Development and Validation of a Prognostic Nomogram Based on DNA Methylation-Driven Genes for Patients With Ovarian Cancer

Front Genet. 2021 Sep 9:12:675197. doi: 10.3389/fgene.2021.675197. eCollection 2021.

Abstract

Background: DNA methylation affects the development, progression, and prognosis of various cancers. This study aimed to identify DNA methylated-differentially expressed genes (DEGs) and develop a methylation-driven gene model to evaluate the prognosis of ovarian cancer (OC). Methods: DNA methylation and mRNA expression profiles of OC patients were downloaded from The Cancer Genome Atlas, Genotype-Tissue Expression, and Gene Expression Omnibus databases. We used the R package MethylMix to identify DNA methylation-regulated DEGs and built a prognostic signature using LASSO Cox regression.

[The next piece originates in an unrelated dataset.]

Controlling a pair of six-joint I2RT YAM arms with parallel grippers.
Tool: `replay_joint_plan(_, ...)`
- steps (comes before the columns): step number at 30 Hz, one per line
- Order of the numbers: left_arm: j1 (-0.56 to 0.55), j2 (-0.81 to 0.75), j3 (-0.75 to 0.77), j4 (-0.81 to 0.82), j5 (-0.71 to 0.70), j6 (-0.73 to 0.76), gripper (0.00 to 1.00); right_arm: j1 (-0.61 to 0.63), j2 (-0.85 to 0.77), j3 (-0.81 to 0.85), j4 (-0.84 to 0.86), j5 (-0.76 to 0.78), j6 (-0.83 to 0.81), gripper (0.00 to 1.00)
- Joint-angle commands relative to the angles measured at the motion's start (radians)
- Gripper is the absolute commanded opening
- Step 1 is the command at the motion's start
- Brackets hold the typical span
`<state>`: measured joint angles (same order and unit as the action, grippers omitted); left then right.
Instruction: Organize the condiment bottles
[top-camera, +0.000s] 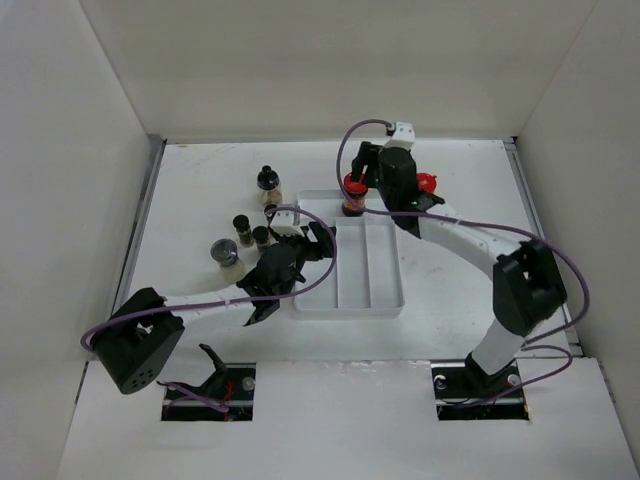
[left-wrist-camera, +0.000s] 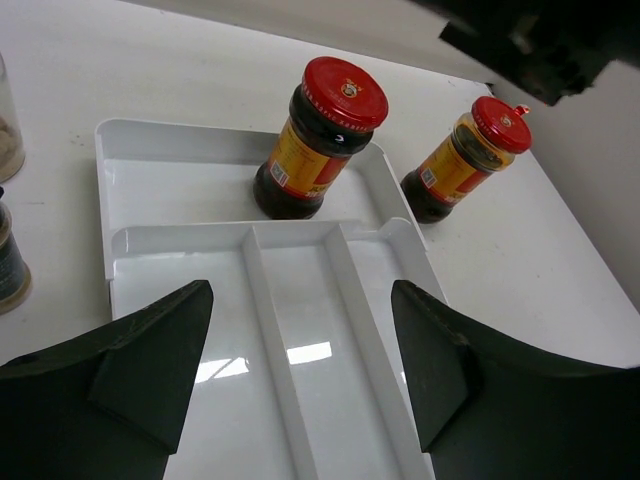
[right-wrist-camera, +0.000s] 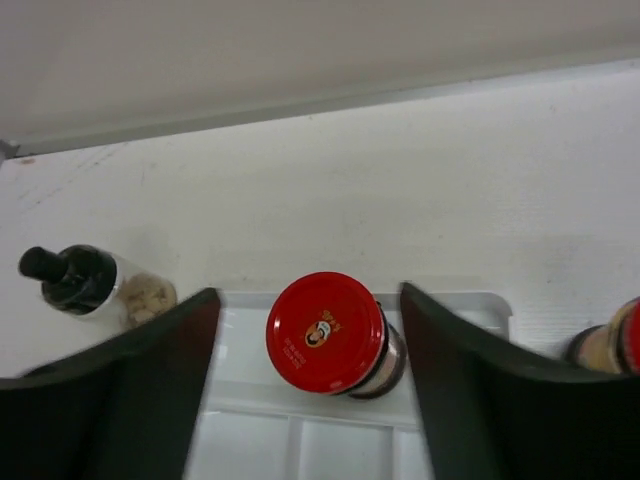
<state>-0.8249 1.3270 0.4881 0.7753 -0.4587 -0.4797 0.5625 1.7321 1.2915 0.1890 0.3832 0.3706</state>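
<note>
Broadly, the white counter (top-camera: 450, 200) carries everything, boxed in by pale walls. Both arms reach out over it. The right arm (top-camera: 470, 240) stretches to the far end of the tray, and the left arm (top-camera: 200, 300) angles in from the near left.

The white divided tray (top-camera: 385, 270) lies at the middle of the counter, with one crosswise compartment at its far end and three long ones nearer the arms.

The left fingers (left-wrist-camera: 150, 360) are spread wide apart over the long compartments and hold nothing. The right fingers (right-wrist-camera: 150, 380) are also apart. They straddle a red-capped jar (right-wrist-camera: 325, 330), with a gap showing on each side of its cap.

That red-capped jar stands upright in the far crosswise compartment, toward its right end. A second red-capped jar (left-wrist-camera: 468, 160) stands upright on the counter just beyond the tray's far right corner, outside it.

Left of the tray, a silver-capped jar (top-camera: 224, 252) stands on the counter nearest the arms. Two short black-capped bottles (top-camera: 243, 226) stand close together just beyond it. A taller black-capped bottle (top-camera: 267, 183) stands farther back, near the tray's far left corner.
</note>
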Motion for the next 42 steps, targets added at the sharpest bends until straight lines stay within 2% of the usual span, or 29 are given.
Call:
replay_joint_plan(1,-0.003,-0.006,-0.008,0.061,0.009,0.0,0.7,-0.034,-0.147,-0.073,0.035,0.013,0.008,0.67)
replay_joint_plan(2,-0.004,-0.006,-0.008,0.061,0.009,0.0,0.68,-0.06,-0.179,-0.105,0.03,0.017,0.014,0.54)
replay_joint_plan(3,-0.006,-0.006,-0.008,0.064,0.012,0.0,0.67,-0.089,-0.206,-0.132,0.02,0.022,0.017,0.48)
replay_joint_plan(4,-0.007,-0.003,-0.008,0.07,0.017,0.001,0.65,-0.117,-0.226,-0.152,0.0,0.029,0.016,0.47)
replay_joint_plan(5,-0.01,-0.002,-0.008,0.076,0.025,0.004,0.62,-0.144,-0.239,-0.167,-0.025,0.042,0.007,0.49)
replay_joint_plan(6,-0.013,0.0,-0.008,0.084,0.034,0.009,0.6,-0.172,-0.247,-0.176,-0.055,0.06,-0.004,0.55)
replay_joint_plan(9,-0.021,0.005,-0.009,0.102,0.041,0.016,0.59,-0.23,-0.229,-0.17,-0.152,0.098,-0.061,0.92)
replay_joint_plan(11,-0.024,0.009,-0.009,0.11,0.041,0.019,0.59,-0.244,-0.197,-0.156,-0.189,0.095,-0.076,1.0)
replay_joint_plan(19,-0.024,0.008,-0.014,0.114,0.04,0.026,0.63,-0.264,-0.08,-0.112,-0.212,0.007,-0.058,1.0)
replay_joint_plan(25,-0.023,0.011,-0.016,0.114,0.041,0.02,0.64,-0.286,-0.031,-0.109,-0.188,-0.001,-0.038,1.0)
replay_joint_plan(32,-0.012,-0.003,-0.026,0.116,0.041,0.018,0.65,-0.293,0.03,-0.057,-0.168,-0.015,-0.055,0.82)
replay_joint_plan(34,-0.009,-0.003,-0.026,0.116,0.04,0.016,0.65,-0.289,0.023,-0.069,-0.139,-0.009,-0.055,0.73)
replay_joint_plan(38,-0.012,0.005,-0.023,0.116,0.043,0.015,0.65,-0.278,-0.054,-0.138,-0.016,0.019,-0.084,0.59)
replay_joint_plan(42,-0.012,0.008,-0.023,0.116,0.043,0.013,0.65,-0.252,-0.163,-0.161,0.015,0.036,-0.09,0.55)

A quantitative nomogram was then drawn based on the risk score and clinicopathological features. Results: We identified 56 methylation-related DEGs and constructed a prognostic risk signature with four genes according to the LASSO Cox regression algorithm. A higher risk score not only predicted poor prognosis, but also was an independent poor prognostic indicator, which was validated by receiver operating characteristic (ROC) curves and the validation cohort. A nomogram consisting of the risk score, age, FIGO stage, and tumor status was generated to predict 3- and 5-year overall survival (OS) in the training cohort. The joint survival analysis of DNA methylation and mRNA expression demonstrated that the two genes may serve as independent prognostic biomarkers for OS in OC. Conclusion: The established qualitative risk score model was found to be robust for evaluating individualized prognosis of OC and in guiding therapy.

Keywords: CpG sites; biomarkers; methylation; model; ovarian cancer; overall survival.